**Your goal**
Using the data that follows, state the number of lines holding the word "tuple", and give no other output.
--- START ---
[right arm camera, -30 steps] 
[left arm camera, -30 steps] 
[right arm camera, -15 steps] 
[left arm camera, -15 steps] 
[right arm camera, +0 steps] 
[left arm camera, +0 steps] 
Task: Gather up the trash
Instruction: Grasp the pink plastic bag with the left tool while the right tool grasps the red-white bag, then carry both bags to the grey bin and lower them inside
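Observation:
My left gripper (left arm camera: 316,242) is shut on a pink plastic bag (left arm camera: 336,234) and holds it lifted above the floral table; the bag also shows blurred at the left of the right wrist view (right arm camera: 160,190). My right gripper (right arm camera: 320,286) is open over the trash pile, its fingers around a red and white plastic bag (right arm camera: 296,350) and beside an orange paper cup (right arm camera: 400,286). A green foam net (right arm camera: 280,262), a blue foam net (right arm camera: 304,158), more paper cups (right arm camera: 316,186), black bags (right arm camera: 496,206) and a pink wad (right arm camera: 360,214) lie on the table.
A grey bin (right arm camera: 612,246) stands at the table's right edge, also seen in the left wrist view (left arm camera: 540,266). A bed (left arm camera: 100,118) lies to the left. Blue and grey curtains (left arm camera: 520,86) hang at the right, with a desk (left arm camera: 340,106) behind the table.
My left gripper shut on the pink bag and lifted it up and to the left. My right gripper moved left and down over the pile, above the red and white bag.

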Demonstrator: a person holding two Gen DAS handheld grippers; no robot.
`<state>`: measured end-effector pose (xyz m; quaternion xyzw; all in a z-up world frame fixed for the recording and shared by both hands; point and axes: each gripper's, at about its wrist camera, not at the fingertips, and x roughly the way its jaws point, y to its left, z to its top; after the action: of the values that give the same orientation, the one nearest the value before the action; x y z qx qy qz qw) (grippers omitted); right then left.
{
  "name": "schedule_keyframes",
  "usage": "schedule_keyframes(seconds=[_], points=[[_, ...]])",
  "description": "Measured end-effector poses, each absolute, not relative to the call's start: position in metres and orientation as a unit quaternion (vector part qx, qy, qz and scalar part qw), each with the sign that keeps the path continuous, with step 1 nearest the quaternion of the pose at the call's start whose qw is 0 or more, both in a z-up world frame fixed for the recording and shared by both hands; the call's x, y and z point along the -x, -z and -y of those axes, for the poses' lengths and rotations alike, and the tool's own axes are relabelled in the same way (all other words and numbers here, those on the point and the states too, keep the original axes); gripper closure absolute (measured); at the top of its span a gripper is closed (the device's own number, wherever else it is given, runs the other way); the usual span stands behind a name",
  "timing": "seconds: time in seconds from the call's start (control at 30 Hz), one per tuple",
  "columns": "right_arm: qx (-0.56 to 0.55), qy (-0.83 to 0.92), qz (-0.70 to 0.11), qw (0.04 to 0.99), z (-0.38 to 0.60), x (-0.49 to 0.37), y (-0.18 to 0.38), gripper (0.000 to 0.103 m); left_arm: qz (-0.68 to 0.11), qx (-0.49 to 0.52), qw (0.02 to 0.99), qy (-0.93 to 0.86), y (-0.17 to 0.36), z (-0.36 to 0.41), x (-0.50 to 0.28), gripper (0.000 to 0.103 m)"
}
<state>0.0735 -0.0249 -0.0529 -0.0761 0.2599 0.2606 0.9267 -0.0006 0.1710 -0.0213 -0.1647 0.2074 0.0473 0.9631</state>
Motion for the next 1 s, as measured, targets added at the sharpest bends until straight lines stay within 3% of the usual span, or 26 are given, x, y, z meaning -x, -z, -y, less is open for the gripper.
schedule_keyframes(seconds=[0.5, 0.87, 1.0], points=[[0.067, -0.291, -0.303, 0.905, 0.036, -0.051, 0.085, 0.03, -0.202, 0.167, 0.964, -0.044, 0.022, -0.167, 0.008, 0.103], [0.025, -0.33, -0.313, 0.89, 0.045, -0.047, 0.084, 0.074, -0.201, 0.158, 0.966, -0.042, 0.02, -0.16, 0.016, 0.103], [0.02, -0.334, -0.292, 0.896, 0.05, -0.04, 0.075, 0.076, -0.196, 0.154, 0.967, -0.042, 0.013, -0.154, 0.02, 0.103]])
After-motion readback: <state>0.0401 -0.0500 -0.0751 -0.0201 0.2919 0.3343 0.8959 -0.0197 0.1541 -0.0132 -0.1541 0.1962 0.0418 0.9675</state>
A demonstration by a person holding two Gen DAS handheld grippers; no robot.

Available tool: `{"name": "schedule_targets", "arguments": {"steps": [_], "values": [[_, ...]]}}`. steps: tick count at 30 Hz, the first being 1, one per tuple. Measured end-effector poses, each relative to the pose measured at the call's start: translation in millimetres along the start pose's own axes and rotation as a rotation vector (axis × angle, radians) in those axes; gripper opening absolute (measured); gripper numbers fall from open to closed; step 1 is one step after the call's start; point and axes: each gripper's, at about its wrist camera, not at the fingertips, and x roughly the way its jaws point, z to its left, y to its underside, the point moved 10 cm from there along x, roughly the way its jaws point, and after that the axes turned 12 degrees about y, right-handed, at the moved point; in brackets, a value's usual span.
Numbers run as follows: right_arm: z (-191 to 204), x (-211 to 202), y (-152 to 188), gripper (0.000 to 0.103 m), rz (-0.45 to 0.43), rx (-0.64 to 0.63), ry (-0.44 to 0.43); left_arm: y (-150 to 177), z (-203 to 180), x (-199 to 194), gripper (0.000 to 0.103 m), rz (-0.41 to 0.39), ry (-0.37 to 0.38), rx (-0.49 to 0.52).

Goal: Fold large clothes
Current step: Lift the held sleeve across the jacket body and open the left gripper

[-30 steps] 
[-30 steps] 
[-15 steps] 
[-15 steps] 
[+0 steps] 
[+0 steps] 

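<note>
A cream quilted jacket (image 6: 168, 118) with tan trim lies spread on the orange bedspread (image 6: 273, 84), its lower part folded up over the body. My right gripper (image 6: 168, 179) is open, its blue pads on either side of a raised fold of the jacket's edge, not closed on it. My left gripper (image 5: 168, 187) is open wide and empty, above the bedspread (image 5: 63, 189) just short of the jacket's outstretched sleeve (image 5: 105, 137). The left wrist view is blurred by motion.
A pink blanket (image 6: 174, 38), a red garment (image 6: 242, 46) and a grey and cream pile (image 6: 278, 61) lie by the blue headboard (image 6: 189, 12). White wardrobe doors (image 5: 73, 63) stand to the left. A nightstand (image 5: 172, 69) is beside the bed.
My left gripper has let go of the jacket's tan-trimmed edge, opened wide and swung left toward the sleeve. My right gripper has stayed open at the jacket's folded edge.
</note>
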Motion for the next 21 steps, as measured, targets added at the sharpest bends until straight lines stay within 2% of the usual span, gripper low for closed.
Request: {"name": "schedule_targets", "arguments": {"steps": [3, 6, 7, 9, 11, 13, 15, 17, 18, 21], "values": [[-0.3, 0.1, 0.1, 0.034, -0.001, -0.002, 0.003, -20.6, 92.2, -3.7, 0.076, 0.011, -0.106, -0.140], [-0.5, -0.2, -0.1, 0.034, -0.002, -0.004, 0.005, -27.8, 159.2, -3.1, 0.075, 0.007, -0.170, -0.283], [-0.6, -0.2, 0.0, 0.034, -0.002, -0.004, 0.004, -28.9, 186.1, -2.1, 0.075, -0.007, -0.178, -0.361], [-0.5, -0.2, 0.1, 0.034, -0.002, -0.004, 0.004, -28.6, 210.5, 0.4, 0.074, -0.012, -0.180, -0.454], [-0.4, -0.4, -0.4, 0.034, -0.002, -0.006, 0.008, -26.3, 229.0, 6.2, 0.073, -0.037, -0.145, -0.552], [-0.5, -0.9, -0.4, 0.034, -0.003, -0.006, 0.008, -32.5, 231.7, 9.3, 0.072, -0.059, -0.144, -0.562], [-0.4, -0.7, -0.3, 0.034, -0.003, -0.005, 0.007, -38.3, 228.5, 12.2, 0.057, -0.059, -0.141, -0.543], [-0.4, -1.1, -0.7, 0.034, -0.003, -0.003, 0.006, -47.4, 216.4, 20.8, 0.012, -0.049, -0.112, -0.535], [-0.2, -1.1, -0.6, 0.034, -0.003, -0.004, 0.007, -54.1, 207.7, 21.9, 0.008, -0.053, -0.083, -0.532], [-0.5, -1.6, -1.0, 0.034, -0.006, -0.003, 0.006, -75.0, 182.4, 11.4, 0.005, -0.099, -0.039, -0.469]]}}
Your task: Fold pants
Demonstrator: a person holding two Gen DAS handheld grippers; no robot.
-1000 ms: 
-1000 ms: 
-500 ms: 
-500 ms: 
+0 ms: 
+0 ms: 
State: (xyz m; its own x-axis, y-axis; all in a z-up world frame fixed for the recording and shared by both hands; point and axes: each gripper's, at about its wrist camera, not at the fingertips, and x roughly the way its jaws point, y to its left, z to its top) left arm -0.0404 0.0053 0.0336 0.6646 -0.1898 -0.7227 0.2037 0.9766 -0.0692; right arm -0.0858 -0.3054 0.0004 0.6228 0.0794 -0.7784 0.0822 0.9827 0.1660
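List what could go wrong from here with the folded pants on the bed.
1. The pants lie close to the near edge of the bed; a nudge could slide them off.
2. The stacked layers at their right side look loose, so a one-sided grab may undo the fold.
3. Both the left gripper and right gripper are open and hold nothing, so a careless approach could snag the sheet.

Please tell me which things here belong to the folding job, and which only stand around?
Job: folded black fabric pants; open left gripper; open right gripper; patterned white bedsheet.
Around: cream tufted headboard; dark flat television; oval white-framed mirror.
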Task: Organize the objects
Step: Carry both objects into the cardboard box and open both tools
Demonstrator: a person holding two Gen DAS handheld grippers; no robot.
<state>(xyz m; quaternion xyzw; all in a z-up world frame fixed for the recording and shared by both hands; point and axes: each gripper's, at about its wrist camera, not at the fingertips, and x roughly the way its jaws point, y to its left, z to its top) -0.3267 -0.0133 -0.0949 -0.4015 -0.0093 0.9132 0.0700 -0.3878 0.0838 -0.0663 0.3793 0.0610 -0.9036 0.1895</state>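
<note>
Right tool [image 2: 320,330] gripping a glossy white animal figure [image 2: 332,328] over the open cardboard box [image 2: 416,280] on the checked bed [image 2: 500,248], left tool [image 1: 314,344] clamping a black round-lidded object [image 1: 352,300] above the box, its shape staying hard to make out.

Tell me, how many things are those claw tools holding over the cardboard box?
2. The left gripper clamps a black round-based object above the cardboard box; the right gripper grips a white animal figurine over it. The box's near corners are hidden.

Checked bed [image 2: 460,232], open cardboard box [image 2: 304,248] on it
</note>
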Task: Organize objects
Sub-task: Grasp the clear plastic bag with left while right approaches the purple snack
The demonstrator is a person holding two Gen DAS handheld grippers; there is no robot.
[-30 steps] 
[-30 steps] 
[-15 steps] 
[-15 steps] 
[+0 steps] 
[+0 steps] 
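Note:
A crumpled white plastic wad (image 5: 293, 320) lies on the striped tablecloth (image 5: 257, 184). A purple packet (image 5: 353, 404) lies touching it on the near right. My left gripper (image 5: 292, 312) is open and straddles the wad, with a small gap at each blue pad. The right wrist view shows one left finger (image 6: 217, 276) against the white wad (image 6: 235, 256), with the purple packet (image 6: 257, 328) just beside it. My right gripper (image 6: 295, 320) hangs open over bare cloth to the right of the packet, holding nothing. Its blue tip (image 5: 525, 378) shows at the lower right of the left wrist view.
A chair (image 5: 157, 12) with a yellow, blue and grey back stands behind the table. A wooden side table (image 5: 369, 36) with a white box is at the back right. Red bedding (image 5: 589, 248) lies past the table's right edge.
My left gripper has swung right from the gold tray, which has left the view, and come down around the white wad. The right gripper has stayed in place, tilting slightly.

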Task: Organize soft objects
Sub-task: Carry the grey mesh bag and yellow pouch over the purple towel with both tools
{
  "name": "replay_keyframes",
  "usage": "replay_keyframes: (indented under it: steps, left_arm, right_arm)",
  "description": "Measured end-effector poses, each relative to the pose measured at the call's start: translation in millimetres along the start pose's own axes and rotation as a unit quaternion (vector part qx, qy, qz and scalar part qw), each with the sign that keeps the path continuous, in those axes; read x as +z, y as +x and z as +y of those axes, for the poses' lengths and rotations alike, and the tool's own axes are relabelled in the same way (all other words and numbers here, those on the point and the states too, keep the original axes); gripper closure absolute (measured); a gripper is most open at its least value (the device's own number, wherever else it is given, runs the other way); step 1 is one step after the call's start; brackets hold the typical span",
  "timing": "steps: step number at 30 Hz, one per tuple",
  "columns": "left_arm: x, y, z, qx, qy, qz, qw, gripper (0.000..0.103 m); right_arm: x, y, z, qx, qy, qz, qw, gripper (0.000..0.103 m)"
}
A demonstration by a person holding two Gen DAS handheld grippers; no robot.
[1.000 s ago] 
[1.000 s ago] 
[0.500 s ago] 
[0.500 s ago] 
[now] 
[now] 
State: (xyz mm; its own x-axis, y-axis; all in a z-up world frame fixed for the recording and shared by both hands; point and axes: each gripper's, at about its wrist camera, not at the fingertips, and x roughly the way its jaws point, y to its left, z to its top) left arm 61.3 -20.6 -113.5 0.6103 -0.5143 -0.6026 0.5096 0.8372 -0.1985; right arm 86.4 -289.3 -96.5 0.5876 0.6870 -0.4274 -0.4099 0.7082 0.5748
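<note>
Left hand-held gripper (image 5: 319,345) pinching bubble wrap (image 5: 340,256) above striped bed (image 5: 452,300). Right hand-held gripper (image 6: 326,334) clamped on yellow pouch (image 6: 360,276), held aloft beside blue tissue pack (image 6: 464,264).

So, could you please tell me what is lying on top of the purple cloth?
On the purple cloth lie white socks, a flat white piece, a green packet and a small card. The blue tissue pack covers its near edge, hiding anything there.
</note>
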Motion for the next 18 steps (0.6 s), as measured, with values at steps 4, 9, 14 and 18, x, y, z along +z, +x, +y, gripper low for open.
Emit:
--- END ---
**Response to this exercise**
3